> [Assignment]: Copy every line of the records below that holds the word "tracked".

Start of Block

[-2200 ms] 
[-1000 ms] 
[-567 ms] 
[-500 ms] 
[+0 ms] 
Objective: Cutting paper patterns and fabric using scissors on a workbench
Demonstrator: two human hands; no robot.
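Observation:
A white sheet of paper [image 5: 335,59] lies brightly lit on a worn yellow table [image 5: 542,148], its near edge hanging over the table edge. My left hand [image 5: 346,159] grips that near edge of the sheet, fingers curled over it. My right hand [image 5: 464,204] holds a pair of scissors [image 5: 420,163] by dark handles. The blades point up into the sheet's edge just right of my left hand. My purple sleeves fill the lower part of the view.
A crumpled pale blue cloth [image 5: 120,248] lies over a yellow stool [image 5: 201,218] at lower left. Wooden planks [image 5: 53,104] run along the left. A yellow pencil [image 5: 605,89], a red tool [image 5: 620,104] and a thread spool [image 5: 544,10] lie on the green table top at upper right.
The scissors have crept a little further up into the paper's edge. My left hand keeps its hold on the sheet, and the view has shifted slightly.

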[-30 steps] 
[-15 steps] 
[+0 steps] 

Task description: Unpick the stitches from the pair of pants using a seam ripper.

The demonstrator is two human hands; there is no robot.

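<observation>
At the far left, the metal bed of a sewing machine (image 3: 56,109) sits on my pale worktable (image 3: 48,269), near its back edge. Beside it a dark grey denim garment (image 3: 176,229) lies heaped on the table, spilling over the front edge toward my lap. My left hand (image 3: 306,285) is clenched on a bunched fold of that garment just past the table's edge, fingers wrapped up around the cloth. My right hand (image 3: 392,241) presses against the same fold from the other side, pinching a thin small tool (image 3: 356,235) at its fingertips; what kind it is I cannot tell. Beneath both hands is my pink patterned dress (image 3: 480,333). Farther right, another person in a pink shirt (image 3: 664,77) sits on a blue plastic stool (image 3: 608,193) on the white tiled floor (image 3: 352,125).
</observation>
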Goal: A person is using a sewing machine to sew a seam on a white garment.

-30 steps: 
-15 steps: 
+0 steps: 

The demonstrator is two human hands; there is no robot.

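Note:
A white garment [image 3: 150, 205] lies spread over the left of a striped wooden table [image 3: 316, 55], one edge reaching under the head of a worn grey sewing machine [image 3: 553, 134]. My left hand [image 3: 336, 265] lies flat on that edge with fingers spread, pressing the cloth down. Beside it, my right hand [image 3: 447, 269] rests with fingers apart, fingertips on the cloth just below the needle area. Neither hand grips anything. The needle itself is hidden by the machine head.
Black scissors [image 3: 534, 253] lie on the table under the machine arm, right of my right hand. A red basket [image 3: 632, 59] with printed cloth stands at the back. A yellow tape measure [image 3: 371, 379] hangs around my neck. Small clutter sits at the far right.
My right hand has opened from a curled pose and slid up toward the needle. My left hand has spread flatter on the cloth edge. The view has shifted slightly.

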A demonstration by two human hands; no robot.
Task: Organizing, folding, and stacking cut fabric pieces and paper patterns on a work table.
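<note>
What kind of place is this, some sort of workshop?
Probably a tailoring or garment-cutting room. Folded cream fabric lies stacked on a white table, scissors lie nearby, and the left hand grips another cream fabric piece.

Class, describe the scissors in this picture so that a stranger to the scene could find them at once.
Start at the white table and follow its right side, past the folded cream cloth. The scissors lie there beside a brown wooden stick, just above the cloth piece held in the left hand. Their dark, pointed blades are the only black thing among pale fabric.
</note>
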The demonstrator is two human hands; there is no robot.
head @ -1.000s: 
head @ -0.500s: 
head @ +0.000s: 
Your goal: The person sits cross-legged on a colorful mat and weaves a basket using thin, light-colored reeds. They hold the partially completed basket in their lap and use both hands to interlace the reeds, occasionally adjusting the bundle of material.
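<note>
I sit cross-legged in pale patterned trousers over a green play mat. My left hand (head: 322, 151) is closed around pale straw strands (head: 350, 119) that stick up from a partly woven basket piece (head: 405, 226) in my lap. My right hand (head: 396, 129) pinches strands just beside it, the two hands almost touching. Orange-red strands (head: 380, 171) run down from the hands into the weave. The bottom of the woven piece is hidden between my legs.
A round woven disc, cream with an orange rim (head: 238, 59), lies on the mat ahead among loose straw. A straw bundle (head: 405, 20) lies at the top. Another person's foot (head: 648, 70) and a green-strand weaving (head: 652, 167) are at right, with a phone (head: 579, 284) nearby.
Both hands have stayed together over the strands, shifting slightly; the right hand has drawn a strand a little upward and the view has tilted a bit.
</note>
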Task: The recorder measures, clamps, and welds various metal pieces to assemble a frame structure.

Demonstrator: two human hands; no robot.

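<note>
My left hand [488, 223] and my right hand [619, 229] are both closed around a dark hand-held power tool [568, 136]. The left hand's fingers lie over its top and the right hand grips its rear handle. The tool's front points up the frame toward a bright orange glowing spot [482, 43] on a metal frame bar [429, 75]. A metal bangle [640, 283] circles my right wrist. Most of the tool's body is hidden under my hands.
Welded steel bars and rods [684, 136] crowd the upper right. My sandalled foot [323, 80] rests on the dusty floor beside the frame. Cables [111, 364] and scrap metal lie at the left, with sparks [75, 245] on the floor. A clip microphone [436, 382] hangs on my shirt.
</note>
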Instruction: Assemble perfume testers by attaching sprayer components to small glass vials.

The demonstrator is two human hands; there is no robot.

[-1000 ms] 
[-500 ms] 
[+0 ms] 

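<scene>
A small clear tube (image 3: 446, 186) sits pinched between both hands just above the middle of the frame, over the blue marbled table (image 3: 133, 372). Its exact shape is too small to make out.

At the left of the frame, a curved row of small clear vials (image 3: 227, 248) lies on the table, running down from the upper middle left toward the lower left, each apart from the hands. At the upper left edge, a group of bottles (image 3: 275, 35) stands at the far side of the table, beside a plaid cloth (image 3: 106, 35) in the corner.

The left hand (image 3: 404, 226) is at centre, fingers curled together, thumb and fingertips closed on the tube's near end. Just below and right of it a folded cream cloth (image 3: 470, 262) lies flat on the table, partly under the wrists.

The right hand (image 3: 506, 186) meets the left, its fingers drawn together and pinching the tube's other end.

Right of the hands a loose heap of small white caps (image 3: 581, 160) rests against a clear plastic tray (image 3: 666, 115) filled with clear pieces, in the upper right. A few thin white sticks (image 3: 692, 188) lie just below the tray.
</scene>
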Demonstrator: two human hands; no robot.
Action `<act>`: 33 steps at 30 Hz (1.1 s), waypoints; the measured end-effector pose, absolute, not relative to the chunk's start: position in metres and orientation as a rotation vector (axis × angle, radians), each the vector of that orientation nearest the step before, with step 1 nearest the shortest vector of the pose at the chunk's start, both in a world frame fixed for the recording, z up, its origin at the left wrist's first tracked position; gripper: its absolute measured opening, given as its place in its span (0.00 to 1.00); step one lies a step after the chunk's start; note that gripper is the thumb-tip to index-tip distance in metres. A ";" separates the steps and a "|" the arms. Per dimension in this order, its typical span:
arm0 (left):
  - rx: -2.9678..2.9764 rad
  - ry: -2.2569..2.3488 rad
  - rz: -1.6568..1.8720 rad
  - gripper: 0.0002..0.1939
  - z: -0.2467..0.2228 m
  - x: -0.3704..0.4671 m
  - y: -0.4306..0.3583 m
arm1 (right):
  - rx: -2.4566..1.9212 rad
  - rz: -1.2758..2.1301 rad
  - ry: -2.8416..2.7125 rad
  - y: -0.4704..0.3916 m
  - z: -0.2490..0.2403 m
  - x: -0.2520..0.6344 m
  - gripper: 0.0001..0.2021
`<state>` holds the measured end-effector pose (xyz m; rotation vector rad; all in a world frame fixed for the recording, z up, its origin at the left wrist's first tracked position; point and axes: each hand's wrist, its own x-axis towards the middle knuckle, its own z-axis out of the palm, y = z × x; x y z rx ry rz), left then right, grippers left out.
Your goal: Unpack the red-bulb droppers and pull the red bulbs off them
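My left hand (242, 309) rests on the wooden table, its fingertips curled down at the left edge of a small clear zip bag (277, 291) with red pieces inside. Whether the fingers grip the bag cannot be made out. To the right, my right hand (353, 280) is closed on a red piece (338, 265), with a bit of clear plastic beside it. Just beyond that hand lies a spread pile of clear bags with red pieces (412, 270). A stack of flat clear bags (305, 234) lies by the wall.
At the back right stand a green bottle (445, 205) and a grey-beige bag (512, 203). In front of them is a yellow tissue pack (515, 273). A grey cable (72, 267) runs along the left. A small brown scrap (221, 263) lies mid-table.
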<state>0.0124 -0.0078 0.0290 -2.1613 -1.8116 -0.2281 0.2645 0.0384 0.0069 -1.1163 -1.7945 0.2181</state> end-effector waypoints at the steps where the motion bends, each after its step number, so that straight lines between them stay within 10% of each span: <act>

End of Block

> [Result of the exercise]:
Action `<act>`: 33 steps at 30 Hz (1.1 s), waypoints; the measured end-effector pose, absolute, not relative to the chunk's start: position in metres and orientation as a rotation vector (axis × angle, radians), each the vector of that orientation nearest the step before, with step 1 nearest the shortest vector of the pose at the chunk's start, both in a world frame fixed for the recording, z up, its origin at the left wrist's first tracked position; gripper: its absolute measured opening, given as its place in its span (0.00 to 1.00); step one lies a step after the chunk's start; note that gripper is the thumb-tip to index-tip distance in metres. A ";" separates the steps and a "|" the arms. Per dimension in this order, its typical span:
`<state>` holds the measured end-effector pose (xyz m; rotation vector rad; all in a world frame fixed for the recording, z up, its origin at the left wrist's first tracked position; point and axes: each hand's wrist, its own x-axis towards the middle knuckle, its own z-axis out of the palm, y = z × x; x y z rx ry rz), left then right, grippers left out.

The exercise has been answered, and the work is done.